Your task is to transcribe the lines from the start of the data below through the line containing "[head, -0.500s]", inclusive, exactly as they stand and without the pictures.

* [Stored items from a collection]
-- -- --
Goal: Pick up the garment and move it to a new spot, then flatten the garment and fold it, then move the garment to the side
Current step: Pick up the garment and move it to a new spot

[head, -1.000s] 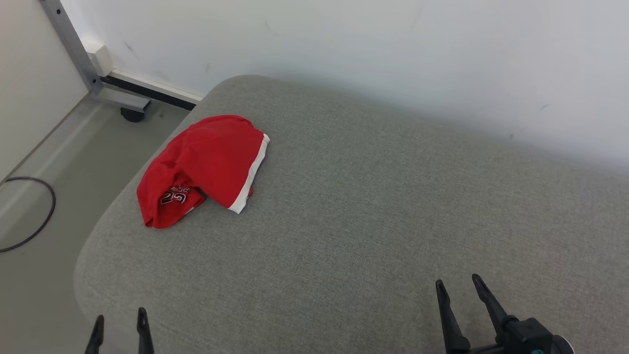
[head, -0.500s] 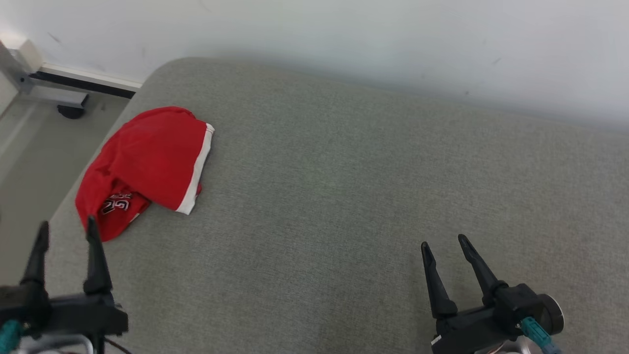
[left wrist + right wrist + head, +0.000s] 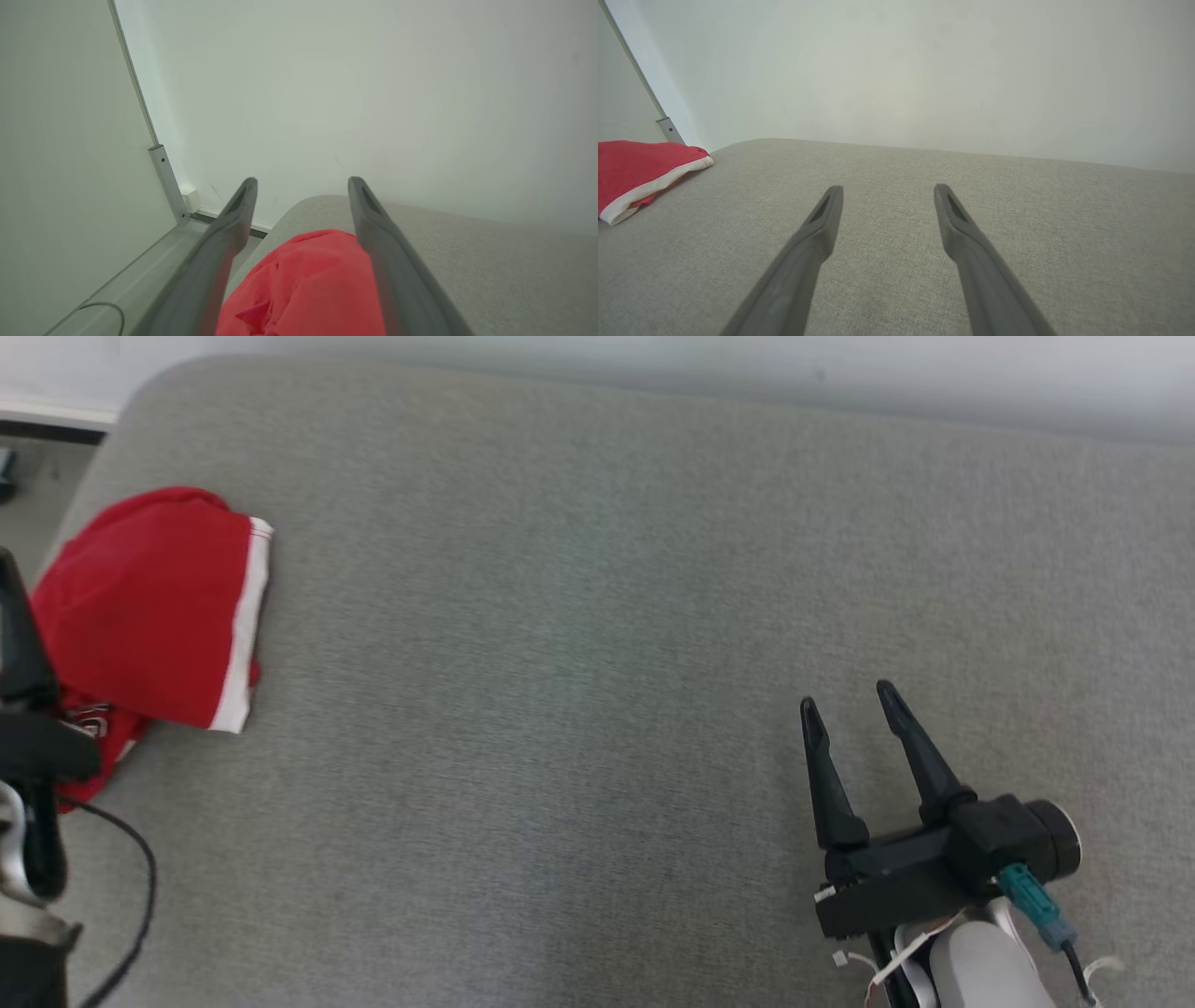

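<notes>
We see the red garment [image 3: 149, 607], bunched and trimmed with a white band along one edge, lying near the far left corner of the grey fabric-covered surface [image 3: 579, 709], close to its rounded left rim. The left pincer [image 3: 302, 181] stands with its two fingers spread wide apart and grips nothing. In its own wrist view the red cloth sits low between those fingers, while their tips rise past the garment's far edge against the pale wall [image 3: 373, 93]. In the head view the dark body of this pincer overlaps the garment's left side at the picture's edge, so we cannot tell whether a finger touches the cloth or hangs just above it. The right pincer [image 3: 845, 695] is also spread wide and empty, hovering over bare grey fabric toward the near right of the surface, well apart from the garment. From the right wrist view the garment shows far off to the left, its white band facing the pincer. A metal post [image 3: 166, 182] stands by the wall beyond the surface's left corner.
</notes>
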### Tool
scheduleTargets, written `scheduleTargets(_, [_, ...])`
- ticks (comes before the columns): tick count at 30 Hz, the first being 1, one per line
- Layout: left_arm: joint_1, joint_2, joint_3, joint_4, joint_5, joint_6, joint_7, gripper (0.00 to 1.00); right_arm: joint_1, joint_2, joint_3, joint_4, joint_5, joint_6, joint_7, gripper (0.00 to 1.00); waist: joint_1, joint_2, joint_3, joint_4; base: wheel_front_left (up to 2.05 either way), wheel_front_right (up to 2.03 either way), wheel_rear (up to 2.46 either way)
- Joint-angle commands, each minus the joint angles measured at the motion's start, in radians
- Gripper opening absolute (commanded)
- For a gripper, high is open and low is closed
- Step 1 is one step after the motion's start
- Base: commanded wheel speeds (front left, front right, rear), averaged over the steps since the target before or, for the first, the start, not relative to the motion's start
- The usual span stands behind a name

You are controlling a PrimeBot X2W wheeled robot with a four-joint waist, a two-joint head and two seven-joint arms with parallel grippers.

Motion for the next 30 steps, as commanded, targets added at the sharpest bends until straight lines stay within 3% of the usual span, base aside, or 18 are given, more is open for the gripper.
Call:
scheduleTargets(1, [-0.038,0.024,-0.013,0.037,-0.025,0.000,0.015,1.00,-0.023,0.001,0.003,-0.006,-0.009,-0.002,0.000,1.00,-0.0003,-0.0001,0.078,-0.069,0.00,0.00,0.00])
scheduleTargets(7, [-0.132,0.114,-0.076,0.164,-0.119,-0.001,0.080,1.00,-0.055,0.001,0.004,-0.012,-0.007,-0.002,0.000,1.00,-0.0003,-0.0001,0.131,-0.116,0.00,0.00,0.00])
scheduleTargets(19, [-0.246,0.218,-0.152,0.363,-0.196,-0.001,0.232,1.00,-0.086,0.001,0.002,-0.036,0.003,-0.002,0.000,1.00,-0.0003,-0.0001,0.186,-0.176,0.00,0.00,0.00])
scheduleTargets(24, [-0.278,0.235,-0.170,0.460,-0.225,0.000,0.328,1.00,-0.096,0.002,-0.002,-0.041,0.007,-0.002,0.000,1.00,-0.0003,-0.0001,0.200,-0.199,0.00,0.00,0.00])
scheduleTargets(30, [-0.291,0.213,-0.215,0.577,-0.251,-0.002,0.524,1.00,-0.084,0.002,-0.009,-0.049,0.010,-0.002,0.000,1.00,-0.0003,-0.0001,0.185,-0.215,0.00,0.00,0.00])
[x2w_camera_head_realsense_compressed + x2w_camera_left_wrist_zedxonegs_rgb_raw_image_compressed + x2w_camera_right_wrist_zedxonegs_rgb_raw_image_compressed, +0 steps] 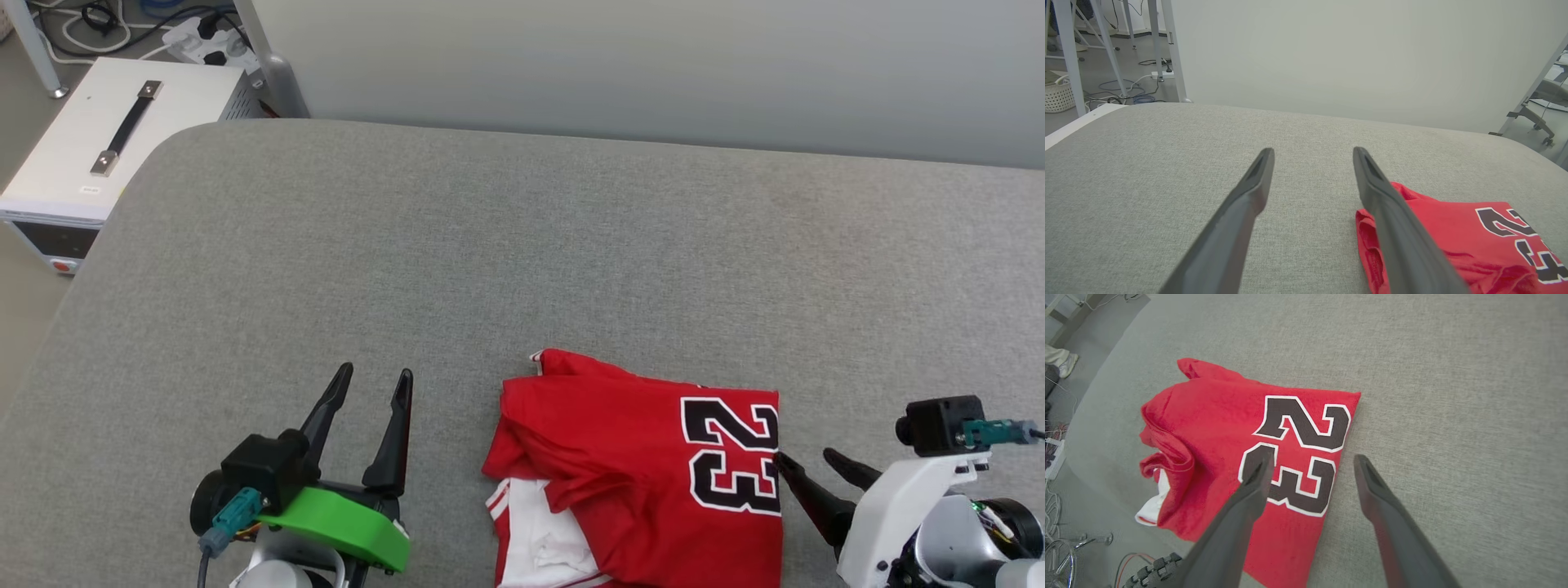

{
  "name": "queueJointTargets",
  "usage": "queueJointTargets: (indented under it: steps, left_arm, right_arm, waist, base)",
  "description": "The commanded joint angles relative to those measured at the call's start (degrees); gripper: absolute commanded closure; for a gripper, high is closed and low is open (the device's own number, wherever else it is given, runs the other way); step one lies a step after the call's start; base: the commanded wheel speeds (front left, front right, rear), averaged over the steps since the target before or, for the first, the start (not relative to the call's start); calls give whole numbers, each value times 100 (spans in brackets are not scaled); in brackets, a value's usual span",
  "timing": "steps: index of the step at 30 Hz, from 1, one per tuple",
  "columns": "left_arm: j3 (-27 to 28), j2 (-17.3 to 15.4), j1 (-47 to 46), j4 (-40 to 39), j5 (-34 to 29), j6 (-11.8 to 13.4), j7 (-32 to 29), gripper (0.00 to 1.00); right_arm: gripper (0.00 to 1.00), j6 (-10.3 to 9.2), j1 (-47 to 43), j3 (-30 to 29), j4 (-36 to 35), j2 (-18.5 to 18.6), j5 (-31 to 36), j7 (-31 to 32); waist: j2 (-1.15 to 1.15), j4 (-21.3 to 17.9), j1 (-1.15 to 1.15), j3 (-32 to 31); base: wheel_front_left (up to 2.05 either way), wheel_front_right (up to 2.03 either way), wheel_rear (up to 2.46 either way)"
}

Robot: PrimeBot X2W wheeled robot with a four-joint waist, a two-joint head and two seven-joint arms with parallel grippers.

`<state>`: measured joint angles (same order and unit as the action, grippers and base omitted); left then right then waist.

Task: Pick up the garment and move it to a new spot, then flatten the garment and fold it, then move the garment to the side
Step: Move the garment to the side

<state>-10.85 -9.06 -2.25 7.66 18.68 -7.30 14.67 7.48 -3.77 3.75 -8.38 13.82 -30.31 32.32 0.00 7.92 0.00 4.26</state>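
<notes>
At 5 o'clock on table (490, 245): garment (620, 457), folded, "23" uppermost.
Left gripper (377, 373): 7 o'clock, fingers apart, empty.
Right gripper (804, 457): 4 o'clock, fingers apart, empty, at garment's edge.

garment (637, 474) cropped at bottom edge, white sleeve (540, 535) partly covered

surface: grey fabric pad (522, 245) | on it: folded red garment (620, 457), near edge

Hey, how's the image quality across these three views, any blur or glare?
Head view: soft even light, no glare, garment sharp. Left wrist view: left end effector blurs toward the bottom edge. Right wrist view: right end effector likewise soft close up, garment crisp.
</notes>
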Motion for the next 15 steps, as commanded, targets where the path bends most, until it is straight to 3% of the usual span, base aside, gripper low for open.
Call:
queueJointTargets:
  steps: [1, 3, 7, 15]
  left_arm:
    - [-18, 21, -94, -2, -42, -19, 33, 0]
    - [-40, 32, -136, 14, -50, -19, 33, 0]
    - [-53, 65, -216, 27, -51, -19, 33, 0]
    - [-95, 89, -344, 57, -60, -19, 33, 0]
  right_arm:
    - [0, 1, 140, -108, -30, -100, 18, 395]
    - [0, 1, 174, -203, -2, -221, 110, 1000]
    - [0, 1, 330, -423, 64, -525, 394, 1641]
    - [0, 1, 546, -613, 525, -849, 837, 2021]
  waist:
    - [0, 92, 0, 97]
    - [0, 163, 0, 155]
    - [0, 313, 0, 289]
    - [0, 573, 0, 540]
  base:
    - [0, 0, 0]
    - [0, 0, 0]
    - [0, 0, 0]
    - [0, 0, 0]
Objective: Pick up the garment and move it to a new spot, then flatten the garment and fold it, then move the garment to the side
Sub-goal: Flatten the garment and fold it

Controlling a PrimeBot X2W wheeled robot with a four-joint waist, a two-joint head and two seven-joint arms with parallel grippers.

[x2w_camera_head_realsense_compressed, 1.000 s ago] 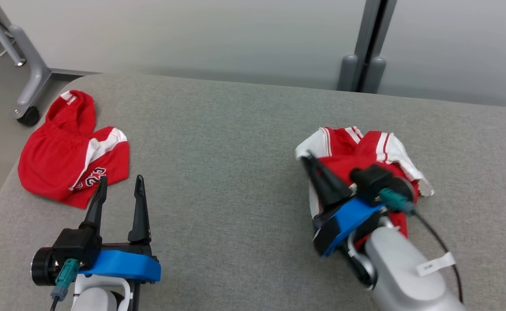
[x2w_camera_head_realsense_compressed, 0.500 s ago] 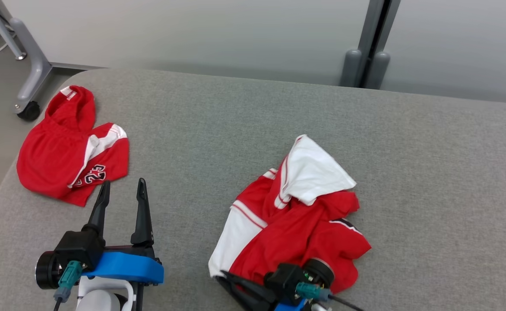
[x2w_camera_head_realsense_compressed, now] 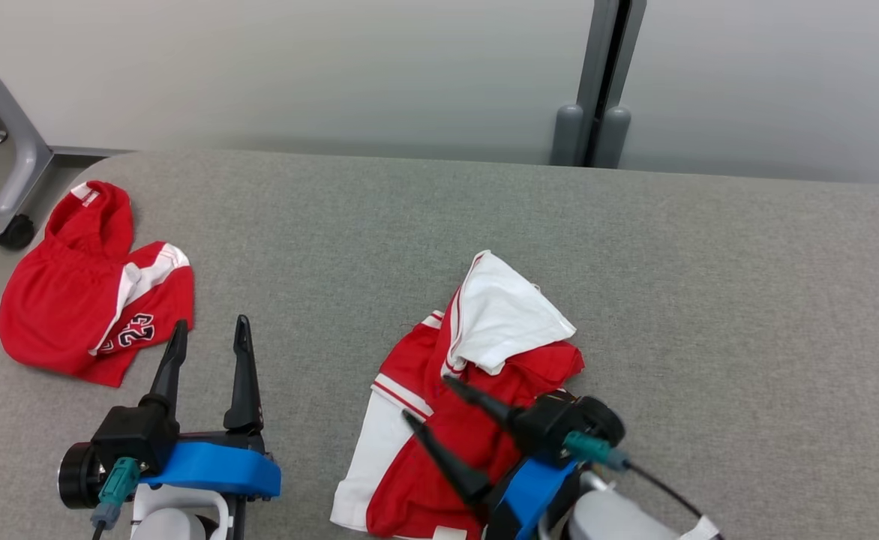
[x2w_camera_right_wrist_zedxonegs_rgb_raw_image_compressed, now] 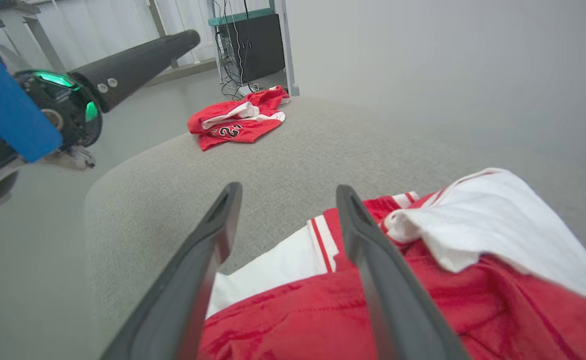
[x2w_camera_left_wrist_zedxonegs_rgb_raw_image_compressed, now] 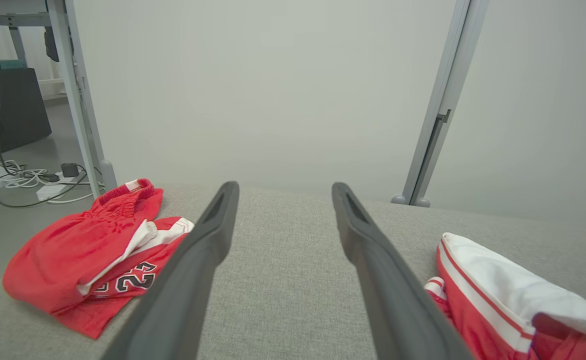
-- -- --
* [YOUR SOLUTION]
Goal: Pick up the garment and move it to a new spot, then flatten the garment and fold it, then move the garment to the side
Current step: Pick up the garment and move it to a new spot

[head, -1.000s] 
[head, -0.500s] 

The output for this exercise is complete.